## TRY IT
Only one stretch of the listing below is wanted. Begin at the line that has "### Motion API", stop after the line that has "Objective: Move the", and repeat every line in between exactly.

## EXCERPTED DATA

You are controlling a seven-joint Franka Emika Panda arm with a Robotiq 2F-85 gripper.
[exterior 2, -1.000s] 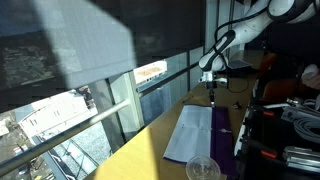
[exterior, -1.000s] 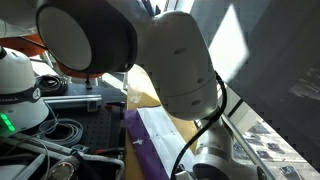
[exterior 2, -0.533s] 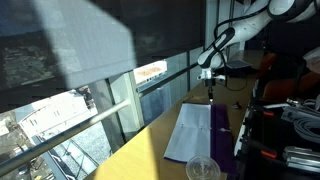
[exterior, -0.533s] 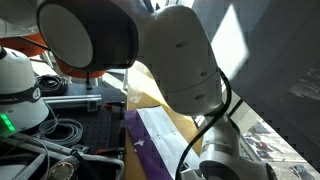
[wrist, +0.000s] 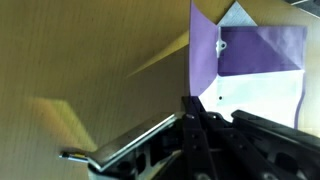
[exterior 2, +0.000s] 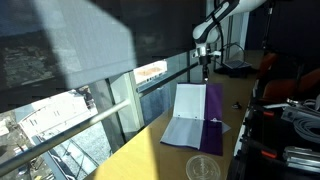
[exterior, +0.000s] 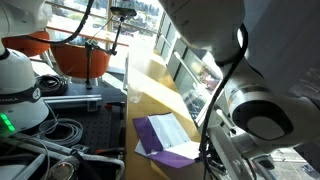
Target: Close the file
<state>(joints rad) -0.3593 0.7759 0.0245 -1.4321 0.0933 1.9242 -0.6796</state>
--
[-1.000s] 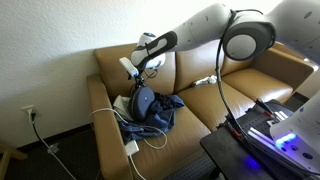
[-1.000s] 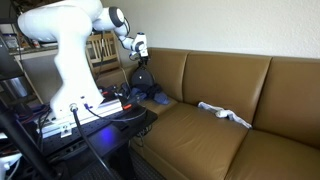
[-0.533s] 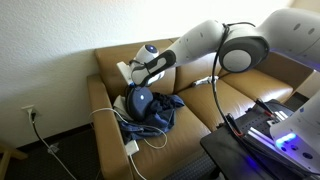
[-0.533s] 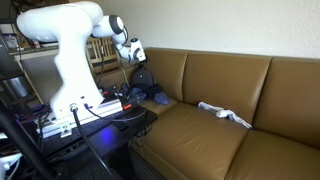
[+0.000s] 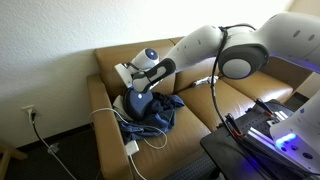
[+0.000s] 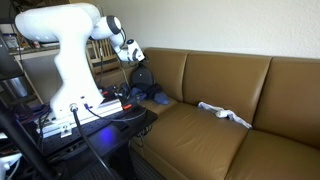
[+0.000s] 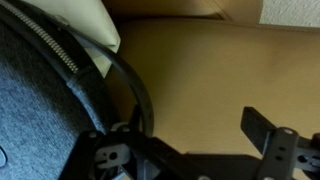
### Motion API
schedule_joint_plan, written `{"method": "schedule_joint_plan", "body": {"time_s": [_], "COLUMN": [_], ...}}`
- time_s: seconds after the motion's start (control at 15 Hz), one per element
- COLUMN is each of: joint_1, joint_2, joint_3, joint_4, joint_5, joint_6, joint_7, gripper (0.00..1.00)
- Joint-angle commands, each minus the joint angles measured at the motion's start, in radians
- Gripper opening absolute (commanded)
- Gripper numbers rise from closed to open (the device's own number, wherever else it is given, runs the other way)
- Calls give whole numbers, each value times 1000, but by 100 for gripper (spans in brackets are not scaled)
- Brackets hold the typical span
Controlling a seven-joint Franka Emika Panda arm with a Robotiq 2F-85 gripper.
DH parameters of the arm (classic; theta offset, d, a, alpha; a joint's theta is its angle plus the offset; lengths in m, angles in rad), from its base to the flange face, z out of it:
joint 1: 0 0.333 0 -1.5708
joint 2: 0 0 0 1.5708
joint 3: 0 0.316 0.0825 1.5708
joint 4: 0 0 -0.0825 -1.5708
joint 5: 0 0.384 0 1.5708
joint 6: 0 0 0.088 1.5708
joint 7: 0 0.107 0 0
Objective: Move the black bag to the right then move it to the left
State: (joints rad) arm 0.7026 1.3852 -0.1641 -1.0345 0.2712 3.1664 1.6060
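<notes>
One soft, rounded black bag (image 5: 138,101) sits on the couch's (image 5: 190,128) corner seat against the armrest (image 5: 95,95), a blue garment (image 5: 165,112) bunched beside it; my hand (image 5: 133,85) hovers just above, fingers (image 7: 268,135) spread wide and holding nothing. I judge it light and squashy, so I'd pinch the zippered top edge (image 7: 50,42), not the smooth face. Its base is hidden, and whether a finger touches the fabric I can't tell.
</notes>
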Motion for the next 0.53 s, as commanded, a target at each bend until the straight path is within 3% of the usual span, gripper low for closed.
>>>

## SOLUTION TO THIS TASK
### Motion API
schedule_joint_plan, written `{"method": "schedule_joint_plan", "body": {"time_s": [_], "COLUMN": [_], ...}}`
- time_s: seconds after the motion's start (control at 15 Hz), one per element
- COLUMN is each of: joint_1, joint_2, joint_3, joint_4, joint_5, joint_6, joint_7, gripper (0.00..1.00)
- Joint-angle commands, each minus the joint angles measured at the motion's start, in radians
- Gripper opening absolute (commanded)
- Gripper numbers rise from closed to open (the device's own number, wherever else it is given, runs the other way)
- Calls give whole numbers, each value times 1000, but by 100 for gripper (spans in brackets are not scaled)
- Brackets hold the typical span
Controlling a seven-joint Franka Emika Panda arm with a Robotiq 2F-85 gripper.
DH parameters of the arm (classic; theta offset, d, a, alpha; a joint's theta is its angle plus the offset; lengths in m, angles in rad), from its base to the flange face, z out of it:
joint 1: 0 0.333 0 -1.5708
joint 2: 0 0 0 1.5708
joint 3: 0 0.316 0.0825 1.5708
joint 4: 0 0 -0.0825 -1.5708
joint 5: 0 0.384 0 1.5708
joint 6: 0 0 0.088 1.5708
joint 7: 0 0.107 0 0
Objective: Move the black bag to the right then move it to the left

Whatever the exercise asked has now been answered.